Ces images ne sont pas franchement glorieuses pour Nestlé mais la multinationale s’en sort plutôt bien. Elle n’a pas fui les questions, elle a ouvert ses portes, elle paraît avoir répondu sans calculs… et surtout, en mettant en avant le patron de la marque Herta, elle n’a pas exposé inutilement son PDG, Richard Girardot qui n’a pas eu à affronter lui-même Elise Lucet.

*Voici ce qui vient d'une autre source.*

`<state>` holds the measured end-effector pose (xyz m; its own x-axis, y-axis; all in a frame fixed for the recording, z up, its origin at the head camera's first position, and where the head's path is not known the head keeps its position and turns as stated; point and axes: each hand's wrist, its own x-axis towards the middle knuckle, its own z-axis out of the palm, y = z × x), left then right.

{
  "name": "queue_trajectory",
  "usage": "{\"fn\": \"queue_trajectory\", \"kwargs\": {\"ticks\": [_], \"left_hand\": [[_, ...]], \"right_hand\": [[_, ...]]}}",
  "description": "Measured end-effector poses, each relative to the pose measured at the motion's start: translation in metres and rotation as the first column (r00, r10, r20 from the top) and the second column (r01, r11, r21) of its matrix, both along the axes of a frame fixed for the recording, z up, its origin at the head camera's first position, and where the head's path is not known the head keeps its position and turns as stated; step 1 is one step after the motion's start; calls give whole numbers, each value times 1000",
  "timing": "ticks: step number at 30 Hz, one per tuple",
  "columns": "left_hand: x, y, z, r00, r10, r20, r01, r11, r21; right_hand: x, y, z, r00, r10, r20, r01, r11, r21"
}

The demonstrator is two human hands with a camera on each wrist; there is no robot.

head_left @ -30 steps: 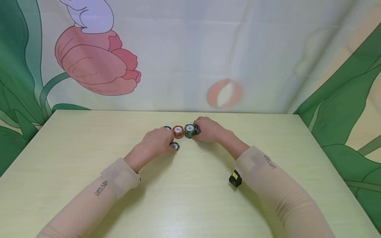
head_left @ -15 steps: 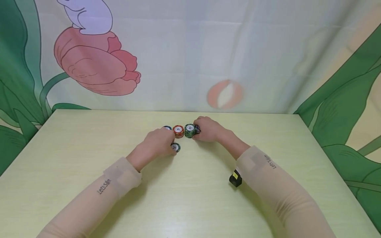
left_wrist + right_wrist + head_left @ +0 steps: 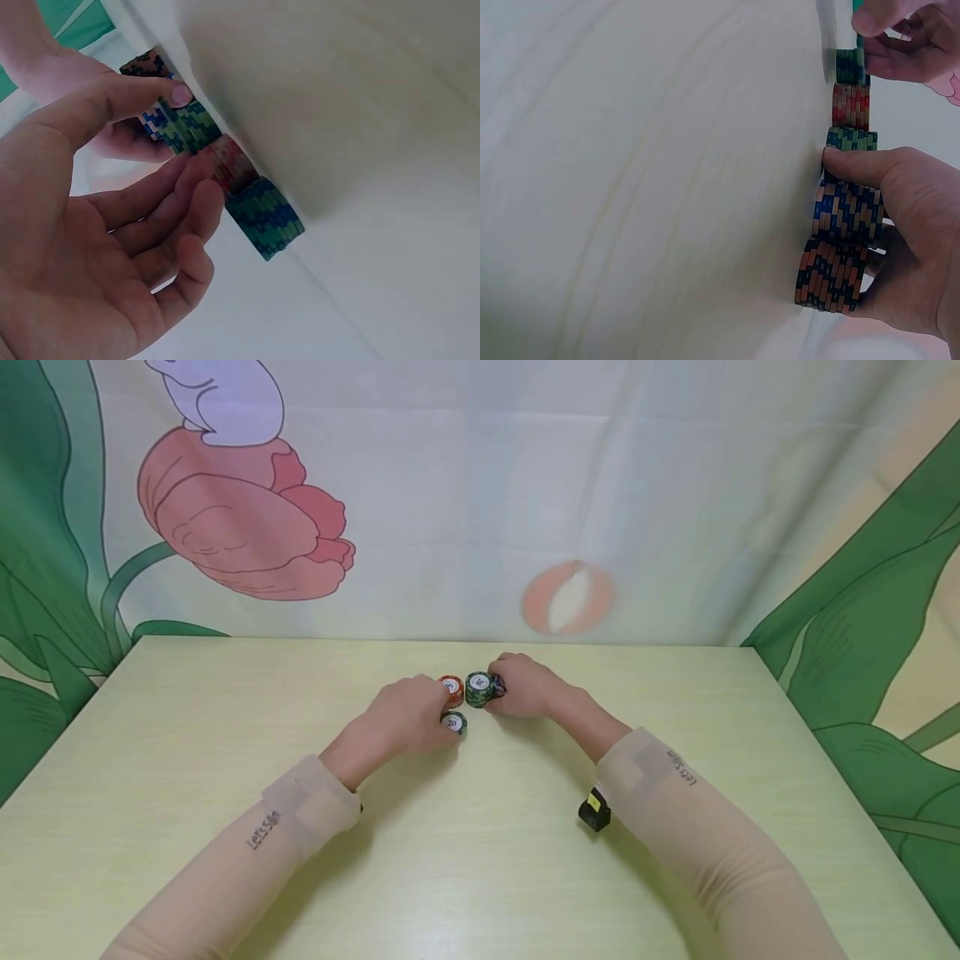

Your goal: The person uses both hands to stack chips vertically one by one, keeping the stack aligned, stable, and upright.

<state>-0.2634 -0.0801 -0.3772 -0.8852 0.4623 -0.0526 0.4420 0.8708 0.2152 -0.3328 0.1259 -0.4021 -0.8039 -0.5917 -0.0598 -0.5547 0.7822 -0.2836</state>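
Observation:
A green-edged poker chip marked 20 sits between the thumb and fingers of my left hand, just in front of a red stack of poker chips. Beside the red stack stands a green stack. My right hand grips dark chips at the right end of the row. In the right wrist view its thumb lies against the row near a blue-and-orange stack, with a dark orange-striped stack by the fingers. A blue-green stack ends the row, hidden behind my left hand in the head view.
The stacks stand near the back of a pale wooden table. A small black block with a yellow patch lies by the right sleeve. Behind the table hangs a printed cloth with flowers and leaves.
My left hand has moved a little to the right with the chip, now covering the row's left-end stack and part of the red one. My right hand has stayed in place.

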Motion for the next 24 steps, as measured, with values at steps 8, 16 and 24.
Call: {"fn": "queue_trajectory", "kwargs": {"ticks": [8, 16, 24], "left_hand": [[-9, 6, 2, 1000, 25, -6, -25, 997, 75], [-21, 10, -3, 996, 61, -59, -52, 988, 143], [-29, 14, -7, 993, 70, -91, -55, 986, 157]], "right_hand": [[1, 0, 0, 1000, 2, -16, -2, 1000, -10], [1, 1, -2, 1000, 0, -13, 0, 1000, -12], [0, 2, -3, 1000, 2, -20, -2, 1000, -23]]}}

Richard Girardot a suivi l’émission son smartphone à la main

En revanche, celui-ci, excellent connaisseur des médias, est sorti du bois, à la fin de l’émission pour apporter la contradiction, répondre au reportage via son blog et avoir le dernier mot. A malin, malin et demi. Patron affectif et attachant, capable de colères et de mauvaise foi pour défendre ses marques bec et ongles, ce batailleur qui n’a pas hésité d’autres fois à dénoncer les diktats de la grande distribution, a suivi l’émission de France 2, le smartphone à la main. Il a envoyé des sms aux relais d’opinion de sa connaissance et rédigé un billet sur le blog qu’il alimente depuis plusieurs mois et qui porte son nom RichardGirardot.com. La réponse était en ligne en fin de soirée et un email envoyé en push aux journalistes et collaborateurs, que le travail d’enquête d’Elise Lucet et de son équipe auraient pu émouvoir. Avec deux ou trois vérités omises par l’émission: « Non, le botulisme n’a pas disparu, et l’agence de Santé Publique nous le rappelle justement. (…) Par ailleurs, et grâce en grande partie à la réglementation à laquelle se soumettent tous les producteurs, le nombre de cancers et en particulier du cancer colorectal est en baisse depuis 2005. »

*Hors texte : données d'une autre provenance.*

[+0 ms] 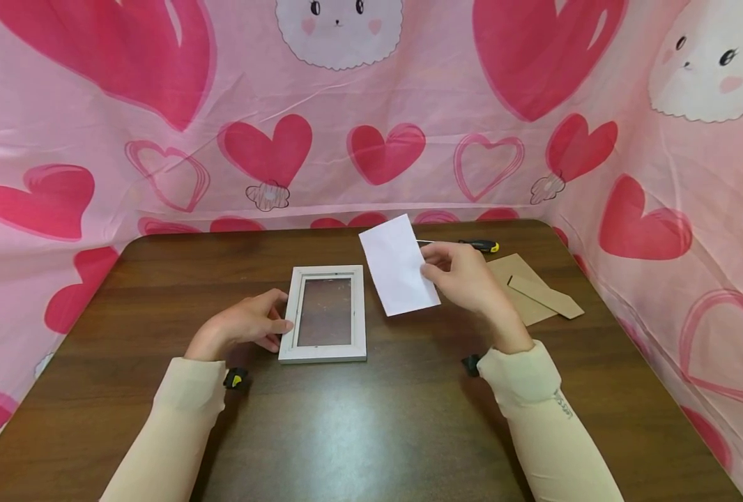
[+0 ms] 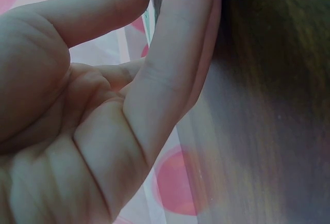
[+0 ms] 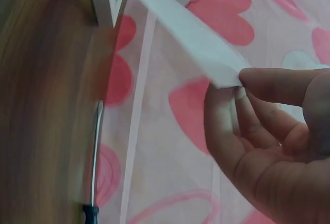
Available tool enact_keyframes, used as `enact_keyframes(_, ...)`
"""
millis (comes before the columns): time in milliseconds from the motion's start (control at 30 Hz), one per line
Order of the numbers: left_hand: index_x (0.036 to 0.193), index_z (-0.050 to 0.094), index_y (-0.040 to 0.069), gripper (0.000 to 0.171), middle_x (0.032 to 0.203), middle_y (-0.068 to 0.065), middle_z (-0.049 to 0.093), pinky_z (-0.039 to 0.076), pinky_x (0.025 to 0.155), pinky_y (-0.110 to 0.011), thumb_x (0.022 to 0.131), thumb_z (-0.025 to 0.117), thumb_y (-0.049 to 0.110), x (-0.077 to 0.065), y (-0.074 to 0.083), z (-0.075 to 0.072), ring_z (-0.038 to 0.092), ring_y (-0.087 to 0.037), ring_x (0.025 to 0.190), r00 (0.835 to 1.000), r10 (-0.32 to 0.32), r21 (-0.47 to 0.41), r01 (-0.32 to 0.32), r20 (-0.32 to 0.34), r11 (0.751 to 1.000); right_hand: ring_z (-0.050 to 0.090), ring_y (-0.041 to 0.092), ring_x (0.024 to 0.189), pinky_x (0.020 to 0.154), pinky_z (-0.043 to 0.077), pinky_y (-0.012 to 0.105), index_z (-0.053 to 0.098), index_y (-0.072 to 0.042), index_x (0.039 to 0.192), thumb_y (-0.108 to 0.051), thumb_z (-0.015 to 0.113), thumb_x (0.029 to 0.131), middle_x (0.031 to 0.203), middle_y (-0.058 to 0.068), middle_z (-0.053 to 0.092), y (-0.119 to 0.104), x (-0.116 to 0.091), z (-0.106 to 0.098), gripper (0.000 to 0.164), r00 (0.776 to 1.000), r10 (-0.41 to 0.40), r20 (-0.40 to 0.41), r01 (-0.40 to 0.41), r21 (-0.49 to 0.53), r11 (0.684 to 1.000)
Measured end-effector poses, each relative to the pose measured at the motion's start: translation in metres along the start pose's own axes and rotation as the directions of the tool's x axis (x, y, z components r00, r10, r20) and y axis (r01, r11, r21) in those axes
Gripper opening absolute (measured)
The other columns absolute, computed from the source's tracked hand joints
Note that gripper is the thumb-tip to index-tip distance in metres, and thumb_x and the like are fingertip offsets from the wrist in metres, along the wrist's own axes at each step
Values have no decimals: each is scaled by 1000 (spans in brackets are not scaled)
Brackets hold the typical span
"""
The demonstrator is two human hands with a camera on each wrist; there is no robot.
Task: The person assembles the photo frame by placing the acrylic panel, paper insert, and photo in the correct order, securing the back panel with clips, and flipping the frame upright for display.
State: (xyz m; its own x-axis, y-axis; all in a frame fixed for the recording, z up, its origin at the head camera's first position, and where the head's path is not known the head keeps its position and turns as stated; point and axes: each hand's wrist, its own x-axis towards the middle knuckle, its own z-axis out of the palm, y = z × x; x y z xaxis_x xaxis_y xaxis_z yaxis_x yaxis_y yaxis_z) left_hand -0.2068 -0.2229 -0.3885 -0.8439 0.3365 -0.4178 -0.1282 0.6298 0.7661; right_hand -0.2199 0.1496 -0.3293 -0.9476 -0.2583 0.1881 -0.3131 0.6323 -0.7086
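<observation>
A white picture frame (image 1: pixel 359 314) lies on the wooden table, its opening showing a dark, glassy pane with a few specks. At its left side, my left hand (image 1: pixel 246 322) holds the edge, thumb on top and fingers along the outside. To the right of the frame, my right hand (image 1: pixel 465 279) pinches a white sheet of paper (image 1: pixel 398 268) by its right edge. In the right wrist view the paper (image 3: pixel 191 33) is held up, tilted, between thumb and fingers. Only a sliver of the frame shows past the fingers in the left wrist view.
Right of my right hand lies a brown backing board (image 1: pixel 528 312) with a stand leg (image 1: pixel 550 298). Behind that hand is a screwdriver (image 1: pixel 481 245) with a black and yellow handle. Pink heart-patterned cloth (image 1: pixel 321 188) hangs around the table (image 1: pixel 359 432).
</observation>
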Motion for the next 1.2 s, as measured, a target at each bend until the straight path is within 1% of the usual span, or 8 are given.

On se passerait volontiers des leçons d’objectivité et de déontologie journalistique que le patron de Nestlé France se permet de donner à Elise Lucet, mais il marque un point en soulignant: «nous répondons à toutes les questions, tant des médias que des consommateurs. Nous sommes prêts à débattre sur le fond de tous les efforts que nous entreprenons afin de rester à la pointe de notre activité agroalimentaire ».

CQFD, Nestlé ne s’est pas défilé. Le groupe n’a pas toujours été aussi franc du collier face à ses détracteurs par le passé. On se souvient de sa défense catastrophique lorsqu’il a été mis  en cause sur le thème de l’huile de palme, il y a quatre ans. On apprend de ses erreurs et il serait bon que l’attitude décomplexée de Richard Girardot inspire d’autres PDG de l’agroalimentaire moins courageux. A partir d’un certain niveau de responsabilités et de salaires, il est impossible de se planquer quand Elise Lucet vient frapper à la porte.